Pernil português não chegou à Venezuela mas não há represálias sobre emigrantes
A comunidade emigrante portuguesa na Venezuela não sentiu represálias pelo facto de o presidente do país, Nicolás Maduro, culpabilizar Portugal pela ausência, neste ano, nos mercados venezuelanos, do prato principal do Natal venezuelano, pernil de porco.
A garantia foi avançada ontem ao DN por fonte diplomática portuguesa que se tem mantido em contacto permanente com a rede diplomática lusa na Venezuela. Segundo a mesma fonte, a comunidade portuguesa na Venezuela, embora cada vez mais pequena, ainda terá cerca de 400 mil pessoas (entre nascidos em Portugal que emigraram e lusodescendentes). A situação de crise política e económica tem levado à debandada de muitos emigrantes lusos, procurando a maior parte deles refúgio no ponto de origem, a Madeira (entre três e quatro mil nos últimos anos).

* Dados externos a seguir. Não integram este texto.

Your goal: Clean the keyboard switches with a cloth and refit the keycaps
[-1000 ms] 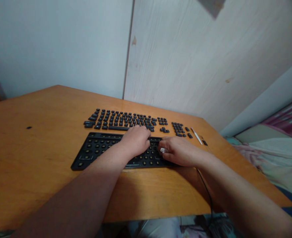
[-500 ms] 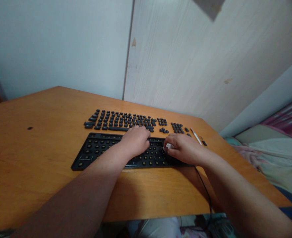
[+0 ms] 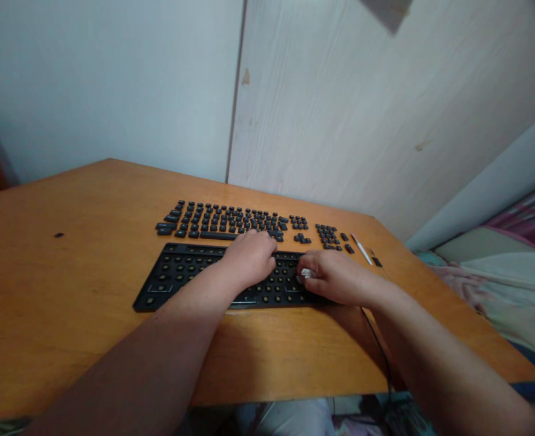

Ontem a diplomacia portuguesa foi sobressaltada pelas acusações de Maduro: "O que se passou com o pernil? Fomos sabotados e posso falar num país em particular, Portugal. Estava tudo pronto, comprámos todo o pernil que havia na Venezuela, mas tínhamos de importar e sabotaram a compra", disse o presidente da Venezuela. Ao mesmo tempo, o vice-presidente do Partido Socialista Unido da Venezuela (PSUV, o partido do governo), Diosdado Cabello, acusava os portugueses de se terem assustado com os norte-americanos. "Os portugueses comprometeram-se, os gringos [norte-americanos] assustaram--nos e não mandaram o pernil e estamos em apertos", disse.
As autoridades venezuelanas reagiam assim a manifestações populares em Caracas, de protesto pela ausência não só de pernil como de outros alimentos e de combustível. A Lusa dizia que os manifestantes, alguns deles com T-shirts pró-regime e com pequenas bandeiras da Venezuela, ergueram barricadas de lixo e escombros nas proximidades da casa comunal do PSUV.
Em nome do governo português, o ministro dos Negócios Estrangeiros, Augusto Santos Silva, recusava responsabilidades políticas nacionais na ausência de pernil. "O governo português não tem o poder de sabotar pernil de porco", dizia à TSF. Ou seja: o problema foi apenas comercial, entre fornecedores (empresas portuguesas) e contratantes (o Estado venezuelano, que faz incluir no Natal o pernil de porco no cabaz de compras com que subsidia, em géneros, milhares de famílias venezuelanas, muitas delas de funcionários públicos). Insistia Augusto Santos Silva: "Não há interferência do governo português nesta matéria. Estou consciente de que o pernil de porco é o equivalente ao nosso bacalhau para o Natal venezuelano. O facto de ter havido atrasos na distribuição nada tem que ver com o governo português. Sei que há divergências entre as partes contratuais quanto às formas e prazos de pagamento." Ao mesmo tempo, o ministro português assegurava que a ausência do pernil nada tinha que ver com o embargo às armas decretado pela UE à Venezuela: "As únicas restrições que temos no relacionamento económico bilateral com a Venezuela são as sanções àquele país aprovadas no âmbito da União Europeia, como o congelamento de bens aplicados na Europa. Mas a única medida que já está em vigor é a proibição de exportação de armamento de um certo tipo para a Venezuela. Portugal nem tem esse armamento, não faz essa exportação."
Sem dinheiro não há pernil
A meio da tarde surgiu nas redações um comunicado de uma empresa, a Raporal, em que "confirma que é a Venezuela que não tem cumprido pontualmente as suas obrigações de pagamento dos fornecimentos realizados em 2016".
A empresa informou ter reunido ontem de manhã com o embaixador da Venezuela em Lisboa, tendo este garantido, em nome do governo do seu país, que haverá pagamento do que falta até março de 2018.
Segundo a Raporal, foi assinado em 2016 um contrato de 63,5 milhões de euros para o fornecimento de 14 mil toneladas de carne mas "ainda permanecem pendente de pagamento cerca de 40 milhões de euros".